Well, I pondered . . .
I debated . . .
I deliberated . . .
I fretted . . .
I lost sleep . . .
. . . all over coming back on here and writing this post. Can you imagine how crazy that sounds? I mean, it's just a silly old blog, right?
Not so much. This blog has been very special to me over the last 7-8 months. I have shared parts of my life with you, both by words and by pictures. I have read your blogs and looked at your pictures, and have gotten to know each of you in a very special little way. I truly feel like you are my friends.
Over the past month, I have not contributed to my blog, but I have kept up with you. I followed you through the merriment and pre-Christmas frenzy. I drooled over your yummy holiday treats and enjoyed reading about your family traditions. I read your entries right into the new year, and through my fever and flu-induced fog, I silently wished you all a very happy New Year, even if I didn't have the energy to post it on my blog.
And, all this time, the longer I went without blogging, the harder it became for me to "take that first step" and write this post. You know how it is when you've neglected a friend and the longer you put off calling, the harder it is to do it, out of guilt and shame? Well, that's kinda how I felt about this. Sounds silly, but it's true.
I've kept up with Lucy at Attic 24, and I'm so envious of her enthusiasm, her zest, her talent, and just the color and cheer she shares almost every single day. I've wondered at times if she's really FOR REAL. Truly, can anyone be that zany and delightful every day and have the energy to get online and share it with the world? If you've been to her blog, you know what I'm talking about. If you haven't, you need to go on a little adventure to Attic 24. There are times when my world seems dark, dreary, and daunting, and I can take a little journey into Lucy's world and come out on the other side with a smile on my face.
Why did I just tell you all that? Perhaps I just want to confess to all of you that I don't walk on water. I've become a frumpy old hermit, of sorts, and I'm just not happy with myself. I have so many blessings in my life, and sometimes I have trouble keeping those in perspective. In all my fretting and lamenting about blogging, I've come to believe that it's okay not to be perfect, and it's okay to get on here and complain or moan and groan about life if I want to. Rather than keep everything inside, it's okay to share with you when I'm having a grumpy day and when I just don't want to face the world. It's okay to use this space to journal my way through some of the speed bumps I'm facing. I don't have to be chipper and smiley all the time. Right?
So, that's part of the reason I've avoided blogging for over a month. I just haven't felt like it. I didn't want to paint a dismal picture on everyone's Christmas spirit. In years past, I've jumped into the fall and holiday seasons with gusto, having my tree decorated and presents wrapped BEFORE December 1st.
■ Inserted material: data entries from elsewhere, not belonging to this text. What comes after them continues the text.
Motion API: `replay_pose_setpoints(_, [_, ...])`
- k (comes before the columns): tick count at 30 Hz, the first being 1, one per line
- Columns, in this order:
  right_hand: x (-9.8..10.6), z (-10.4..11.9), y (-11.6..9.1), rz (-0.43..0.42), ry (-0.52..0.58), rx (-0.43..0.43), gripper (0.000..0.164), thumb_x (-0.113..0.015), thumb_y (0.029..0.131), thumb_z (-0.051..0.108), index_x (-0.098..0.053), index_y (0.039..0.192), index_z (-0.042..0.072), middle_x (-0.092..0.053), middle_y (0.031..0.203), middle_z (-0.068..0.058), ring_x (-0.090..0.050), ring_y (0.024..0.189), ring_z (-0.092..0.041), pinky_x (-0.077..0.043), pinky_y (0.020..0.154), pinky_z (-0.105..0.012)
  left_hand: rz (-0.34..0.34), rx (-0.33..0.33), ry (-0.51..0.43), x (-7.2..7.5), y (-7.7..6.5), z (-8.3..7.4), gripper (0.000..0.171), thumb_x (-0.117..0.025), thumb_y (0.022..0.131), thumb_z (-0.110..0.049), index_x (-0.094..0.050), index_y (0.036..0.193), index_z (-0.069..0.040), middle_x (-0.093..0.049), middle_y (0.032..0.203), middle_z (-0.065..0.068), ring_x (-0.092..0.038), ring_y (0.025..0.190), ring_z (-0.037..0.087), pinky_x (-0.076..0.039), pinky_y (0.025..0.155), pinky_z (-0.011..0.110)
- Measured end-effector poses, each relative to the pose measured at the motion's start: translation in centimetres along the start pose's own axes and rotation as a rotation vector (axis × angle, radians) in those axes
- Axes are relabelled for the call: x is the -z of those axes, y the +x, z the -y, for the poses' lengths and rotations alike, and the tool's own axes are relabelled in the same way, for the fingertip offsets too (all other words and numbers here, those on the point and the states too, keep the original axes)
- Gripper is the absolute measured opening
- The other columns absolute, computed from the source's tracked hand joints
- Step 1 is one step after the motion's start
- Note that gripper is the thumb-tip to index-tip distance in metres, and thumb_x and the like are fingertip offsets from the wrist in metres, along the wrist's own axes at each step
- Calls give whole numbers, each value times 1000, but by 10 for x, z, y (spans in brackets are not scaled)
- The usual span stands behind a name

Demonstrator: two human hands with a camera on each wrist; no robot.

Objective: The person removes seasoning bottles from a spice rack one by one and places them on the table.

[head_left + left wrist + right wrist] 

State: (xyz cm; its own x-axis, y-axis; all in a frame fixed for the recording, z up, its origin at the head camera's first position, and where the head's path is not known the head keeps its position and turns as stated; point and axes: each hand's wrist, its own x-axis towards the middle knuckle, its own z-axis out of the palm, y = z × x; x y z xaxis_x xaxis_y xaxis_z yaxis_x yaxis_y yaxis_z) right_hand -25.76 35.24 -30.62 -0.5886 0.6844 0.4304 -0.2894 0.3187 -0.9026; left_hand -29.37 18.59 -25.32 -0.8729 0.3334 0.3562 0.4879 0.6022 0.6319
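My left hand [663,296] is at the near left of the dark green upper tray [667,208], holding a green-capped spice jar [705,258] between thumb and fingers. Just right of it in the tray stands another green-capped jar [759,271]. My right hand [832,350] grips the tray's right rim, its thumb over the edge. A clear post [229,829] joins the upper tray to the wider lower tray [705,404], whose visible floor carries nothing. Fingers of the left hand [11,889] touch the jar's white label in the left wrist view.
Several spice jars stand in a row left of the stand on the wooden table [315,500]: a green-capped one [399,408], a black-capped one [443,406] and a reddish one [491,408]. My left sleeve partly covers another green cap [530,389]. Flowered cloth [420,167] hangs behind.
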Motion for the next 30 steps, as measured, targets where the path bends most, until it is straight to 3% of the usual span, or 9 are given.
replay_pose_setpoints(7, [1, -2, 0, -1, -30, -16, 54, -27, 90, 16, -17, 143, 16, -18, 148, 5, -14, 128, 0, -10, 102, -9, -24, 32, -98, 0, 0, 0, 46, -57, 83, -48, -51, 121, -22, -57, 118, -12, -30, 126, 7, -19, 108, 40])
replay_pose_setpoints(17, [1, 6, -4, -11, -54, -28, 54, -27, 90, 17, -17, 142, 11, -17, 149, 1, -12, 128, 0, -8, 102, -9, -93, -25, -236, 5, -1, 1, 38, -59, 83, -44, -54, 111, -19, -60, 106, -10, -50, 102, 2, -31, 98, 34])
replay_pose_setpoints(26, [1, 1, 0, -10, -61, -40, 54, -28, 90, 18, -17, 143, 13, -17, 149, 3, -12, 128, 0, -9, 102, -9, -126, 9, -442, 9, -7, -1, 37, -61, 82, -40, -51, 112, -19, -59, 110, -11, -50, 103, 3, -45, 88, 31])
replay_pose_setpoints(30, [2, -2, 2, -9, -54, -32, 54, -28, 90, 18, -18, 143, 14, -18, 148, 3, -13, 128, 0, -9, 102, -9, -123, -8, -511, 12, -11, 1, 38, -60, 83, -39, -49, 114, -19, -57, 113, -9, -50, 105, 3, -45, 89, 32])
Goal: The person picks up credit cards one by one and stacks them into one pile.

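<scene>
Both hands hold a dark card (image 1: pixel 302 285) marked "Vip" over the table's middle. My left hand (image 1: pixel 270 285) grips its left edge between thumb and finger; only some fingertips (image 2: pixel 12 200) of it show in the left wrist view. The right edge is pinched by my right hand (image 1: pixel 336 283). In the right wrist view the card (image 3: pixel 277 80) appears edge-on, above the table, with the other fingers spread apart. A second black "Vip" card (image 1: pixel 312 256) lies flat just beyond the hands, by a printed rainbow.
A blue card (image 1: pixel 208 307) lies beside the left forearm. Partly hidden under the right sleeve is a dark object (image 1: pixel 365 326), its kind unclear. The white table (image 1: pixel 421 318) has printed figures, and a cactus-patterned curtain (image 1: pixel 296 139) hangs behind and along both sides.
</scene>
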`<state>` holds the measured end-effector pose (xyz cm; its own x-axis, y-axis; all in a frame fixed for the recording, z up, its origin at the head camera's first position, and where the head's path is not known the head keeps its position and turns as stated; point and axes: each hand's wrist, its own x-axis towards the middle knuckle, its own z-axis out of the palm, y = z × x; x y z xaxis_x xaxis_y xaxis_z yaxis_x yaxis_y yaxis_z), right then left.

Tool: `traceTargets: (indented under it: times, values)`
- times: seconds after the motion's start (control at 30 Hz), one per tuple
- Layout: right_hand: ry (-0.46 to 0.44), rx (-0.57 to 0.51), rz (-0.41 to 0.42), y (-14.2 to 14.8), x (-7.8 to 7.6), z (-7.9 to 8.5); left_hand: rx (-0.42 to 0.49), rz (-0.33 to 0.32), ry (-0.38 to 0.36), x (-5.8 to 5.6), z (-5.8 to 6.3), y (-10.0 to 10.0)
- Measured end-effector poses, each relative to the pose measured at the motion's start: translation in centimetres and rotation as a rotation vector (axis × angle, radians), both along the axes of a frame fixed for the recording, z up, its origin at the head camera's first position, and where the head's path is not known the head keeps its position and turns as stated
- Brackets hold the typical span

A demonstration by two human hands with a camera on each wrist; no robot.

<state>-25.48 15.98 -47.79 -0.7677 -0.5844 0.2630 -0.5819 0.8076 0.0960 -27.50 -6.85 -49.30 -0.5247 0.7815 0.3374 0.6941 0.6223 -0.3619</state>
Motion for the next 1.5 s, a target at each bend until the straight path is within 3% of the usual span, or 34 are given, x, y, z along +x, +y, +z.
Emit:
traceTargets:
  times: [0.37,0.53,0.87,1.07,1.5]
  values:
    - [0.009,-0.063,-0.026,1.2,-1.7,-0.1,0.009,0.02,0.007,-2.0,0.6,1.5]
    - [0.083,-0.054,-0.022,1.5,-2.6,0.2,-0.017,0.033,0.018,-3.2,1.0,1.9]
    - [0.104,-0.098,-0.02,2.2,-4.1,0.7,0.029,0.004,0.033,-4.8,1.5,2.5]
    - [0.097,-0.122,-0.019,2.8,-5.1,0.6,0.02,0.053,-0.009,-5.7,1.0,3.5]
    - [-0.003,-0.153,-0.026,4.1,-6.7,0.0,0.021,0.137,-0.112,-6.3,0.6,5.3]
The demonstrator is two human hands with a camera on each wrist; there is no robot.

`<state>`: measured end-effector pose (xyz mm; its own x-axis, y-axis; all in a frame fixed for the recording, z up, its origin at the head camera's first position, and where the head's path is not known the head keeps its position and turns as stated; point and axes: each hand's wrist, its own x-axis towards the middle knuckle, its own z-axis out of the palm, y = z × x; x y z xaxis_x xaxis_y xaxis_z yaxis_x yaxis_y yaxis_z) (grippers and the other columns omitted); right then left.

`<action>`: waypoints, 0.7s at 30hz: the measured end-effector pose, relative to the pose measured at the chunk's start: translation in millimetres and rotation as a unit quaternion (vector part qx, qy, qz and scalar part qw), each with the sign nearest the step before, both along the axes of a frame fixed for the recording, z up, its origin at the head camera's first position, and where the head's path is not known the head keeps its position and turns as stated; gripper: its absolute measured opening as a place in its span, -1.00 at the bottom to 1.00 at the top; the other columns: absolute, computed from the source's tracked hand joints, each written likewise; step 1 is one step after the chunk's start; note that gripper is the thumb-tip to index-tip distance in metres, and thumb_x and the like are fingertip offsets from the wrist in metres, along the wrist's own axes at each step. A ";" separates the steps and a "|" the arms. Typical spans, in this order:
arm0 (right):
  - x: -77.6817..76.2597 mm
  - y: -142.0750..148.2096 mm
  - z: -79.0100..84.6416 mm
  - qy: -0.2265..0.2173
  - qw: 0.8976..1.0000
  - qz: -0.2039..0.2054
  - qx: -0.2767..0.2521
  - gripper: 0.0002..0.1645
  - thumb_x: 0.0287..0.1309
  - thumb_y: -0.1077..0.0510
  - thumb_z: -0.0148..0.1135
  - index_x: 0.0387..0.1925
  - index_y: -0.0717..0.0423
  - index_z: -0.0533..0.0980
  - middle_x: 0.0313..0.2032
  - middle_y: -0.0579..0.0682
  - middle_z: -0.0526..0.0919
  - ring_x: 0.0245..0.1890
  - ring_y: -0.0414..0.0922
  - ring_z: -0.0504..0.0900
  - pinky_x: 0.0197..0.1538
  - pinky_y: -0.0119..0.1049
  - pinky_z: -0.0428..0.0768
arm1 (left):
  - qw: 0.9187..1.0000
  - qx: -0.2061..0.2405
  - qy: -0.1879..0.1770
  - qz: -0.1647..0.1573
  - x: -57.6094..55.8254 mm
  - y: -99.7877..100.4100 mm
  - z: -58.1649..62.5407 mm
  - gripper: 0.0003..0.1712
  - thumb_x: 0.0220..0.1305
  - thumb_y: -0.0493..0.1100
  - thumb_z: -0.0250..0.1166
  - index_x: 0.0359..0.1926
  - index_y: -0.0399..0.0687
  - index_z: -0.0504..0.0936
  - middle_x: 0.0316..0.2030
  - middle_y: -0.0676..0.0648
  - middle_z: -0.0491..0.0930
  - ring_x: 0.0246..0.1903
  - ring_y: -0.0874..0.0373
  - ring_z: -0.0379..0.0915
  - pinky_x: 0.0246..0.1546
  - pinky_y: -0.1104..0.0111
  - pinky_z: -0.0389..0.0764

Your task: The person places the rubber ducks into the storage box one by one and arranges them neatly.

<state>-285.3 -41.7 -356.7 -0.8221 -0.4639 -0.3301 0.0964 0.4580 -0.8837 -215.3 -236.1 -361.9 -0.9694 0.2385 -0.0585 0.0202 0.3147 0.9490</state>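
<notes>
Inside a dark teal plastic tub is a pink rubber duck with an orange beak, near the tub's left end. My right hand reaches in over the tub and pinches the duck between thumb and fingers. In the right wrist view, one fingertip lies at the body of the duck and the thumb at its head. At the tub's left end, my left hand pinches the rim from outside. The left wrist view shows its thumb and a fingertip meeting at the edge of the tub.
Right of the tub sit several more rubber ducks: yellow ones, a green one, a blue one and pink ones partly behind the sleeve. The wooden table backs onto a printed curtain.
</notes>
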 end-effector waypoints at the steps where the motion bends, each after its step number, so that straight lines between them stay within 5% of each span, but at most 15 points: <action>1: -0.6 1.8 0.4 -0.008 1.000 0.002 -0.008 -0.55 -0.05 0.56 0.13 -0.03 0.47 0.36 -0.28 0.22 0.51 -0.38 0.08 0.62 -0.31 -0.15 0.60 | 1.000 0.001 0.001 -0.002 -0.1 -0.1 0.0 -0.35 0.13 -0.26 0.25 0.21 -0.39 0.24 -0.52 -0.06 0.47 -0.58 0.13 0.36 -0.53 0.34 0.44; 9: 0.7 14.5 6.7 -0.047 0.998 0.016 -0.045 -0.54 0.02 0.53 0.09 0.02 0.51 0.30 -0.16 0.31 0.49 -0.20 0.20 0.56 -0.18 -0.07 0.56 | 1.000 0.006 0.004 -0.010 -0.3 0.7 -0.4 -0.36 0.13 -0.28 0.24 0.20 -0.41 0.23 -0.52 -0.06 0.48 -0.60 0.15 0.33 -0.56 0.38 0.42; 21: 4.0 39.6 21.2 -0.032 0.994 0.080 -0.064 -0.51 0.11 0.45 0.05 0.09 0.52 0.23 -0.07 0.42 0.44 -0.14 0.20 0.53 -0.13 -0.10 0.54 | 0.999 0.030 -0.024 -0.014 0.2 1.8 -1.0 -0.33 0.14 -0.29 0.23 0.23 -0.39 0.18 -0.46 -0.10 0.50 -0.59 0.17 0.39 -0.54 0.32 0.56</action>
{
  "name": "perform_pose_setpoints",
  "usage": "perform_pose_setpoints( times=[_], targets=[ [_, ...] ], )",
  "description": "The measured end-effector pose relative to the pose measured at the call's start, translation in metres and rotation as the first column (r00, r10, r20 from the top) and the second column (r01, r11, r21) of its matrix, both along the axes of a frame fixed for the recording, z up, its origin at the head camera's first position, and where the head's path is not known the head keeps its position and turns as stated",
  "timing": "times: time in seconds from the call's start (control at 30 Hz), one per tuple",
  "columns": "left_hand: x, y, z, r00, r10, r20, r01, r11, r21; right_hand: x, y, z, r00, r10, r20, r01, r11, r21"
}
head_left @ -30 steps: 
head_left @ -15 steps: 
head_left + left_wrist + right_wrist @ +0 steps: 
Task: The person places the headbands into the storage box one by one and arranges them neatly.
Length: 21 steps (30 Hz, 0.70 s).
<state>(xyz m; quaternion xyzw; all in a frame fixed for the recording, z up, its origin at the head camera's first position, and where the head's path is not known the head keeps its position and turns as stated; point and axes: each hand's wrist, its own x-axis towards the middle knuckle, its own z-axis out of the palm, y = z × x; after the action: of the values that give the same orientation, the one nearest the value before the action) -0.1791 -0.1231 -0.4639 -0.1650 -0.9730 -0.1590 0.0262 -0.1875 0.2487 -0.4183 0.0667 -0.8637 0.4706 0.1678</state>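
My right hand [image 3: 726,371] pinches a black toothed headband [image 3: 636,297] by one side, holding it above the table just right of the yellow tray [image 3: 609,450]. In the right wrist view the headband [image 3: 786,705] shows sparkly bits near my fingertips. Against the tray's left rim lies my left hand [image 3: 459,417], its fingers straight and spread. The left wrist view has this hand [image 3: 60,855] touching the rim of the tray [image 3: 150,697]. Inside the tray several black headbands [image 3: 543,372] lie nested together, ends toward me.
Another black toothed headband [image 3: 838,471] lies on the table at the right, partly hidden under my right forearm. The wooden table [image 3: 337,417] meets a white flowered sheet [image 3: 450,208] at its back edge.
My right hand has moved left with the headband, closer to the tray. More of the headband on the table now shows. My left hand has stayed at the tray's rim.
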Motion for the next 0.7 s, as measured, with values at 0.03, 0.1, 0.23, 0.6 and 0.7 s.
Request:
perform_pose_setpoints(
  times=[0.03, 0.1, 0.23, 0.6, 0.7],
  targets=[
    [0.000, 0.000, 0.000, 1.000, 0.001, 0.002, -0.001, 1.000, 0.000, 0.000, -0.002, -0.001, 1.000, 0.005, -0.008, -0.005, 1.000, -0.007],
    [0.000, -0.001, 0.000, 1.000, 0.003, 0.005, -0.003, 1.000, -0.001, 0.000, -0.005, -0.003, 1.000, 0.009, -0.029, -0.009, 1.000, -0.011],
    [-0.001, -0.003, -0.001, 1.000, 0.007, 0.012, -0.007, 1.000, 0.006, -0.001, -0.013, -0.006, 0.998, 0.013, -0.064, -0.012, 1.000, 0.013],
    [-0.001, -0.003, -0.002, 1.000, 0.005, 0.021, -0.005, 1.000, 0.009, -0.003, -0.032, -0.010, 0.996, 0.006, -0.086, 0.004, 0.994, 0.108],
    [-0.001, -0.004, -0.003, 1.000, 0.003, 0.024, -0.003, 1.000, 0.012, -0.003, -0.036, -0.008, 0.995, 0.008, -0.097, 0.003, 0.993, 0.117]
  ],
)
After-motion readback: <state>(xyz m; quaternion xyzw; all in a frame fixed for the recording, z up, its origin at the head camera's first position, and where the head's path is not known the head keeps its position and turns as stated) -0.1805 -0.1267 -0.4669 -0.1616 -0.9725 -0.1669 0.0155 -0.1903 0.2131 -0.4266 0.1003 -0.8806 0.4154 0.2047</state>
For those of you who follow my daughter's blog, you know that this year, I was wrapping presents ON CHRISTMAS! Oh the horror! Poor Hunter was so traumatized due to my severe lack of Christmas jolliness! Turns out, her dad, who fully admits to being Mr. Grinch with a capital "G", stepped right up and helped to make Hunter's Christmas a little brighter. He helped her with the tree, and they actually put lights up on the house. That, my friends, is really something! I love my husband dearly, but Christmas cheer has never been his forte. So, thank you, JC, for bringing a little Santa into Hunter's world.
Okay, so to conclude all this long-windedness, I just want to say Merry Christmas, belatedly, and I hope all of you have the most wonderful new year ever! As we move into 2010, I resolve to get on here and share happy things and not-so-happy things. I resolve to do my best to let you all know just how much I appreciate you sharing little bits of your world with me. I may not have a lot to say, but know that I am here. I will resolve to be a better blogging buddy with my comments and words of encouragement. And, if I miss a day or two of blogging, I'm not going to beat myself up over it.
Hopefully this weekend, I'll be able to get some pictures posted. In all my frumpy-grumpiness, I've still been crocheting like crazy and have some things to show off. Oh, and my sister bought me a sewing machine for Christmas. Remember a few months ago when I was going on and on about wanting a sewing machine, even though I have absolutely no clue how to use one? :) Well, friends, she took me seriously, and I'm going to learn. Hang on tight, it's gonna be a bumpy ride!